Required action: Look over the material for the string "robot". Copy every line where it turns up.

Provided entries:
════════════════
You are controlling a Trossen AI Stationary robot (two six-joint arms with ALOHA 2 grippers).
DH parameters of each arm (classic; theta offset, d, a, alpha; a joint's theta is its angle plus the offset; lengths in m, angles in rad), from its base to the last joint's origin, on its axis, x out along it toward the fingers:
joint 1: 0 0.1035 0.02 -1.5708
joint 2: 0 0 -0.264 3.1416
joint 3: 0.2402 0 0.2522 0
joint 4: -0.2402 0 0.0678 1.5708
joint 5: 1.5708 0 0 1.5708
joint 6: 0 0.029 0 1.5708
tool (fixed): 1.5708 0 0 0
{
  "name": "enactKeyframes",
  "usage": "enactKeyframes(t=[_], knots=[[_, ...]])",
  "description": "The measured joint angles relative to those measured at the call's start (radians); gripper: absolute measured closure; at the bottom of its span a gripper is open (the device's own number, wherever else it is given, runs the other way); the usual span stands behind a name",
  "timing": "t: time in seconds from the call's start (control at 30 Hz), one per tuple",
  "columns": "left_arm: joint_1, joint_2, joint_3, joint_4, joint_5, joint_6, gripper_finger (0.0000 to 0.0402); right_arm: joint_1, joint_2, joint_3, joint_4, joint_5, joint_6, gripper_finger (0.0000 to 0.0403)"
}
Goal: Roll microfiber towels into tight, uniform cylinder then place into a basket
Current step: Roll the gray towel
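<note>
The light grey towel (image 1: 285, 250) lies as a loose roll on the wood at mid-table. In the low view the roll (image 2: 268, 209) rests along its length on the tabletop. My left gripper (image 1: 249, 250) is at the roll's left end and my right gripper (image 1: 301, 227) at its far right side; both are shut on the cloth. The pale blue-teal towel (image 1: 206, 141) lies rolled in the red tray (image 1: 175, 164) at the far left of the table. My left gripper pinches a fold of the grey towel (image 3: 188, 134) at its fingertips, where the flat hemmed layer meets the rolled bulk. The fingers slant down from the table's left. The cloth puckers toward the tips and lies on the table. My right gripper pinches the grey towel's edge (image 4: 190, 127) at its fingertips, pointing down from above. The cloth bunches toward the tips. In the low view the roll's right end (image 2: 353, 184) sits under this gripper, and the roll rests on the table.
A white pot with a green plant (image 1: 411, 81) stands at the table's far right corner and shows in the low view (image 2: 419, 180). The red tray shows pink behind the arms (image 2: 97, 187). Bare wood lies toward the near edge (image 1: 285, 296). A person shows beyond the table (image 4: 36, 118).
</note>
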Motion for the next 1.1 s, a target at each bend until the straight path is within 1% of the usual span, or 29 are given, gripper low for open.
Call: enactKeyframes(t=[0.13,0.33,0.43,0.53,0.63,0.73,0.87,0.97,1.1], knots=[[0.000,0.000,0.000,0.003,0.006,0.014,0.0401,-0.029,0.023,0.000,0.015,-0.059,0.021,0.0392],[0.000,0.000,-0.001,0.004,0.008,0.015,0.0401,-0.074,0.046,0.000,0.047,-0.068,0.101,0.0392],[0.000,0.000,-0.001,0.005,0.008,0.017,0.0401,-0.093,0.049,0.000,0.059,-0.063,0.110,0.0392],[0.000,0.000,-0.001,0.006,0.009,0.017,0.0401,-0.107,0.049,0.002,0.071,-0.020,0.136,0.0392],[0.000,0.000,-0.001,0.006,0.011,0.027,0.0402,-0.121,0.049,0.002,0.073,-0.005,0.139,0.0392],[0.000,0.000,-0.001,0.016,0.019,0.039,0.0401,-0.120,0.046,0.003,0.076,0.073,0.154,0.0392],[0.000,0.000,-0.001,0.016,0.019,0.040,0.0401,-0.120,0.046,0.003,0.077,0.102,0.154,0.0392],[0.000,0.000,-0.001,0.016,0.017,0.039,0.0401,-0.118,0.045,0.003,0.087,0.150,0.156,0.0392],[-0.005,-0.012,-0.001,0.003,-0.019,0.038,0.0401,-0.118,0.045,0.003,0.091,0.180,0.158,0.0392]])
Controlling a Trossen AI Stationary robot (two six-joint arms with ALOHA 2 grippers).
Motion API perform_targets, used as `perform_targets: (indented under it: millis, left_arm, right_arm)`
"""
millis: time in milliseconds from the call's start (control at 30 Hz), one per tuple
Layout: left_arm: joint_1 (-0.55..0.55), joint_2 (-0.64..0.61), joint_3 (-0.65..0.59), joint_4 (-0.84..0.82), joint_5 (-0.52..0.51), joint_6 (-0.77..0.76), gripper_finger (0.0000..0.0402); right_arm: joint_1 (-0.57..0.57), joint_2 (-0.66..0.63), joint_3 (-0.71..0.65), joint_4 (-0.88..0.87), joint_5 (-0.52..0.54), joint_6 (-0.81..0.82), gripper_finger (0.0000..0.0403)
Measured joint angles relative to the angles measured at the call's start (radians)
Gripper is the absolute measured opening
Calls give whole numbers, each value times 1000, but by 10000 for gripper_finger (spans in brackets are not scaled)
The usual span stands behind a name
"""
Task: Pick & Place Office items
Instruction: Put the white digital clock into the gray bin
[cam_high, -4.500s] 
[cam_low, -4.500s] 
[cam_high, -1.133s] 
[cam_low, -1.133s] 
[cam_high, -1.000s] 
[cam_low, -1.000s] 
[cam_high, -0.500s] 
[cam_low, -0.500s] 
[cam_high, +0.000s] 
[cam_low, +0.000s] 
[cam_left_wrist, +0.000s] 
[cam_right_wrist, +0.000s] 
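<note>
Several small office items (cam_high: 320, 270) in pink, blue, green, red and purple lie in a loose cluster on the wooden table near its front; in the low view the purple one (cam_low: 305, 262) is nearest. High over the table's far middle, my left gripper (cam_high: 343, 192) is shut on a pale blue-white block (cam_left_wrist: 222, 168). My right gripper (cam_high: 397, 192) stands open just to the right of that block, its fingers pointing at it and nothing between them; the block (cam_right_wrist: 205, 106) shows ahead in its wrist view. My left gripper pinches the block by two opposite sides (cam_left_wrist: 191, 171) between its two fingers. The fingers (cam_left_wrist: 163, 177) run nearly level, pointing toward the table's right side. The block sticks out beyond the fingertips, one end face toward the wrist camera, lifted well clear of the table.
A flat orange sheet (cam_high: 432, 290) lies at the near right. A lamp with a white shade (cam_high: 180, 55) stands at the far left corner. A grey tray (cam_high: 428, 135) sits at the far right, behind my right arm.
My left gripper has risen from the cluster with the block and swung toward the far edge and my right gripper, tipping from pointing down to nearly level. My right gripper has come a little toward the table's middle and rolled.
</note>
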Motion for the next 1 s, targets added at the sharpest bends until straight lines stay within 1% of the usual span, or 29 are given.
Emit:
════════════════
Result below:
You are controlling a Trossen AI Stationary robot (two six-joint arms with ALOHA 2 grippers).
Controlling a Trossen AI Stationary robot (two six-joint arms with ALOHA 2 grippers).

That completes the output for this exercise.